With regard to neurological complications of repeat SRS, Bhatnagar et al reported that repeat SRS was performed with minimal CNS toxicity compared with the baseline in 26 patients with benign and malignant tumors (17). In the final report of RTOG protocol 90–05, Shaw et al revealed the feasibility of SRS as retreatment of recurrent primary and metastatic brain tumors previously irradiated. The authors also showed that the maximally tolerated SRS dose ranged between 15 and 24 Gy, depending on the tumor size (18).

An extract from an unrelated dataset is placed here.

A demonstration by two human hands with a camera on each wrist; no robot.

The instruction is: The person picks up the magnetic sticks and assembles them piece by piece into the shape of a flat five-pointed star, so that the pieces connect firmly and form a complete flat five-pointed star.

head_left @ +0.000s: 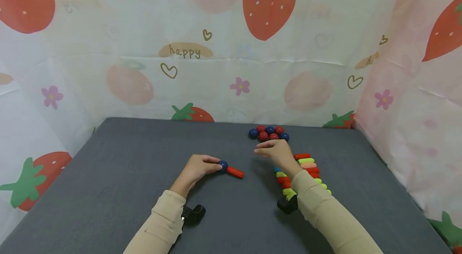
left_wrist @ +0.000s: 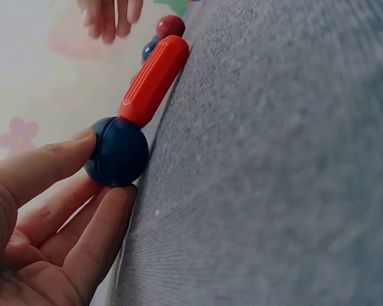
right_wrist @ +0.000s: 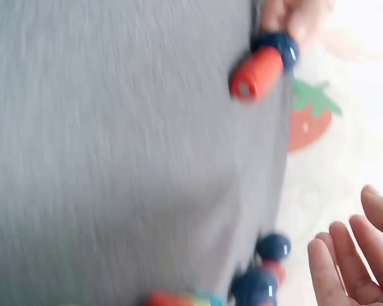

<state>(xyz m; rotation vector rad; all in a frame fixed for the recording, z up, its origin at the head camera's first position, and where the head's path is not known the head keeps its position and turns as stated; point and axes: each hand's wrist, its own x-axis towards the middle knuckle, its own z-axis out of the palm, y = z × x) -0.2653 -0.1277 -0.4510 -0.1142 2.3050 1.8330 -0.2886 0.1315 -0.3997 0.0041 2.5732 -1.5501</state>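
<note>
Between thumb and fingers, my left hand (head_left: 199,168) pinches a dark blue ball (left_wrist: 118,153) near the middle of the table. A red ribbed rod (left_wrist: 154,81) extends from that ball, its far end showing a hole in the right wrist view. My right hand (head_left: 276,152) hovers above the table with nothing in it, its thumb and fingers apart in the right wrist view. Just behind it sits a cluster of red and blue balls (head_left: 263,136). Under and beside the right forearm lie two rows of coloured rods (head_left: 308,166), partly hidden by the arm.
A grey cloth-covered table (head_left: 119,166) lies beneath everything. Patterned strawberry curtains (head_left: 223,17) rise behind it and at both sides. A black camera mount (head_left: 195,214) sits on the left wrist, and another (head_left: 287,204) on the right.
</note>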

In the present case study, progression-free survival was 18 months starting from the initial radiosurgical treatment and 8 months from post-repeat SRS. The retreatment was well tolerated by the patient and no acute toxicity was observed. Neurological status was estimated from medical records, according to the criteria by Bhatnagar et al, based on the serial changes of 3 neurological symptoms: Seizures, focal deficits and headaches (17). None of these or any new symptoms were documented following repeat SRS. In addition, at each clinical control, neurological status and the severity of complications were rated according to RTOG CNS toxicity criteria as grade 0, according to the RTOG/EORTC scoring schema (19).

In addition, clinical chronic use of steroids was not necessary. Mini-mental state examinations were performed prior to and soon following the first and second radiotherapy treatment, and every 3 months during the follow-up, identifying a stable score ranging between 26 and 30. Repeat SRS was performed to improve local brain tumor control and reduce the neurological decline risk, enabling the patient to return to work.

Observations of the current and previous case studies discussed indicate the clinical usefulness and feasibility of repeat SRS as salvage treatment for the management of brain metastases from NSCLC, and may be a valid approach for a selected group of patients with recurrent brain metastases.